* TASK GOAL *
Repeat every line of the data exactly; no picture belongs in the copy.

* GIVEN INFORMATION *
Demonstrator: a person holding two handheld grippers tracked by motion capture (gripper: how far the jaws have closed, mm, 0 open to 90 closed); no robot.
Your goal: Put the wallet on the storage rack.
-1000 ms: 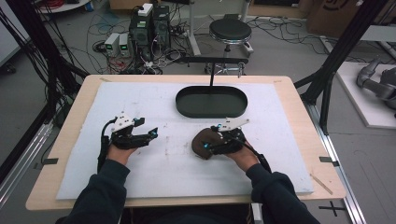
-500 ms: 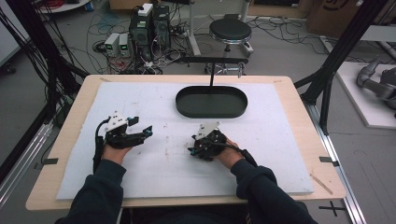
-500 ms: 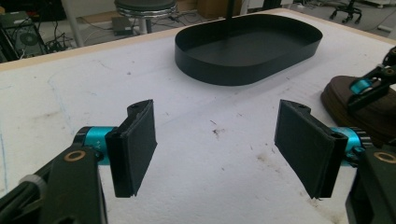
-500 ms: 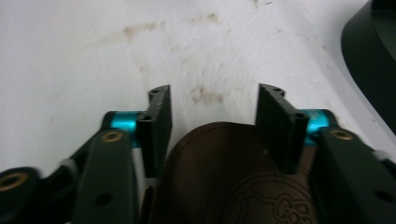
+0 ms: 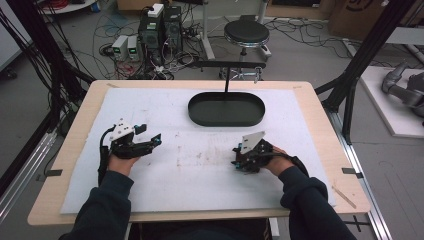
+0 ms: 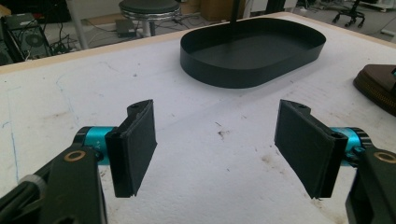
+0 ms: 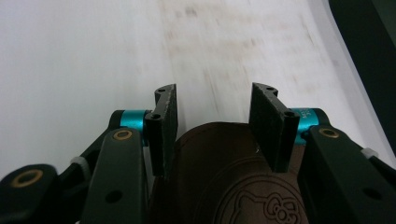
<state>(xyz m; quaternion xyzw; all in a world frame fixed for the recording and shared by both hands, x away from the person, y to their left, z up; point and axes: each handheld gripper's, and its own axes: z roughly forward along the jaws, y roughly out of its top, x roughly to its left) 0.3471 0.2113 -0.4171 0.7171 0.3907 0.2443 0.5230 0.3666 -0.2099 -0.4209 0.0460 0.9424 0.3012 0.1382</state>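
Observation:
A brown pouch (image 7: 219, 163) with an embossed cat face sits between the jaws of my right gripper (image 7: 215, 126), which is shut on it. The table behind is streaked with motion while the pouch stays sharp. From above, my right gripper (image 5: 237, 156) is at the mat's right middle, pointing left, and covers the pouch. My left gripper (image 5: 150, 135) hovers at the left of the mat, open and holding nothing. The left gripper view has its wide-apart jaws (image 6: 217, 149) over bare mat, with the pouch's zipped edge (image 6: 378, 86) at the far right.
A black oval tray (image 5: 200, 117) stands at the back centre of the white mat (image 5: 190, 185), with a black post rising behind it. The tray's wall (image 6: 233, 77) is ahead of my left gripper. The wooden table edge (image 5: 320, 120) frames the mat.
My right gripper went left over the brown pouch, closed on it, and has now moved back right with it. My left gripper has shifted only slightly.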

* THE ANSWER *
Demonstrator: a person holding two handheld grippers tracked by motion capture (gripper: how far the jaws have closed, mm, 0 open to 90 closed); no robot.
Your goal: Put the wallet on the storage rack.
-1000 ms: 
-500 ms: 
-500 ms: 
-500 ms: 
+0 ms: 
+0 ms: 
+0 ms: 
<state>(xyz m; quaternion xyzw; all in a world frame fixed for the recording and shared by both hands, x away from the person, y to their left, z up; point and axes: each handheld gripper's, and its own axes: z roughly forward along the jaws, y roughly out of its top, x roughly to its left) 0.3471 0.2113 -0.4171 0.7171 0.3907 0.2443 0.5230 0.3666 -0.2099 -0.4209 0.0460 0.9424 0.3012 0.1382</state>
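Observation:
A brown pouch (image 7: 219, 163) with an embossed cat face sits between the jaws of my right gripper (image 7: 215, 126), which is shut on it. The table behind is streaked with motion while the pouch stays sharp. From above, my right gripper (image 5: 237, 156) is at the mat's right middle, pointing left, and covers the pouch. My left gripper (image 5: 150, 135) hovers at the left of the mat, open and holding nothing. The left gripper view has its wide-apart jaws (image 6: 217, 149) over bare mat, with the pouch's zipped edge (image 6: 378, 86) at the far right.
A black oval tray (image 5: 200, 117) stands at the back centre of the white mat (image 5: 190, 185), with a black post rising behind it. The tray's wall (image 6: 233, 77) is ahead of my left gripper. The wooden table edge (image 5: 320, 120) frames the mat.
My right gripper went left over the brown pouch, closed on it, and has now moved back right with it. My left gripper has shifted only slightly.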

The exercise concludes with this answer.